### WHAT IS NEEDED
Output every line of the material exactly, omitting images.

☆ ☆ ☆ ☆ ☆ ☆ ☆

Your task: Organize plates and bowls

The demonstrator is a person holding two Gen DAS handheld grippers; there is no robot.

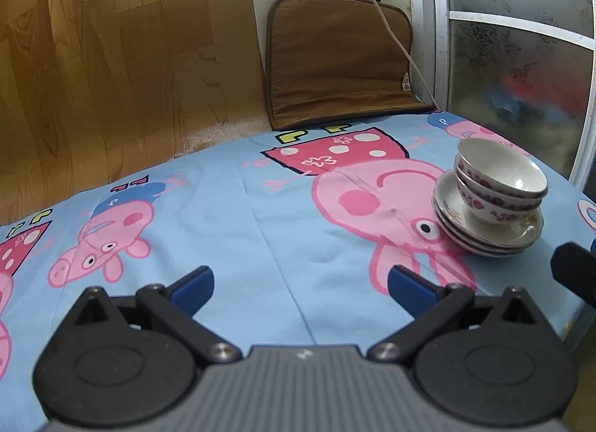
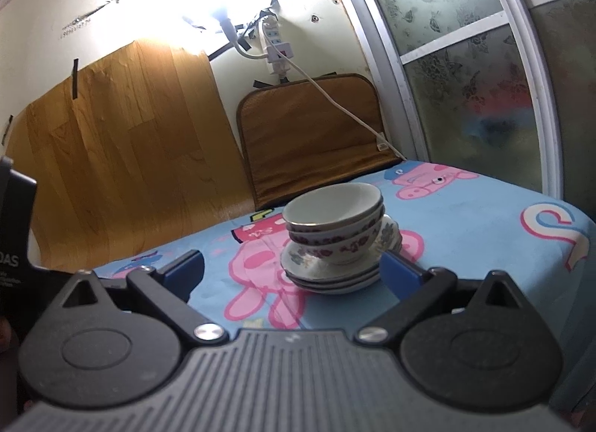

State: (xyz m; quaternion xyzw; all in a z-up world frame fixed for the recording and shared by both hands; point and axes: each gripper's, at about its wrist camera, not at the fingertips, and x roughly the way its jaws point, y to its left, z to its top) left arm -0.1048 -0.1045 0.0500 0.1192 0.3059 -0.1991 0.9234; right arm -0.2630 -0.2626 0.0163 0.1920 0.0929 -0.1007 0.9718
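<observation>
Left gripper is spread wide w/ nothing in it; white flowery china bowls sit stacked on round white plates, off to its right. Right gripper is spread too, bowls & plates straight ahead, so it's nearer.

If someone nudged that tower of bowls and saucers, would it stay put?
Probably not. The two nested bowls sit tilted on the stacked plates, so they would likely slide or tip. They look like glazed ceramic, likely slippery and breakable. The soft printed cloth gives little firm footing.
</observation>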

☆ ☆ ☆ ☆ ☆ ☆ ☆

### ANSWER SPACE
Your task: Organize plates and bowls

The demonstrator is a person holding two Gen DAS handheld grippers; there is no robot.


State: (xyz m; quaternion xyzw; all in a z-up world frame fixed for the recording and shared by both hands; point and axes: each gripper's, at about its wrist camera, not at the fingertips, and x roughly the way its jaws point, y to its left, z to its top) left arm -0.1048 -0.1045 0.0500 0.1192 0.3059 -0.1991 0.9234; right arm -0.2630 -0.2626 0.0163 0.1920 0.0929 -0.1007 0.9718
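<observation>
Left gripper is spread wide w/ nothing in it; white flowery china bowls sit stacked on round white plates, off to its right. Right gripper is spread too, bowls & plates straight ahead, so it's nearer.

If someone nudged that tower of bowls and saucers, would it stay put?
Probably not. The two nested bowls sit tilted on the stacked plates, so they would likely slide or tip. They look like glazed ceramic, likely slippery and breakable. The soft printed cloth gives little firm footing.
</observation>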

The exercise closes with this answer.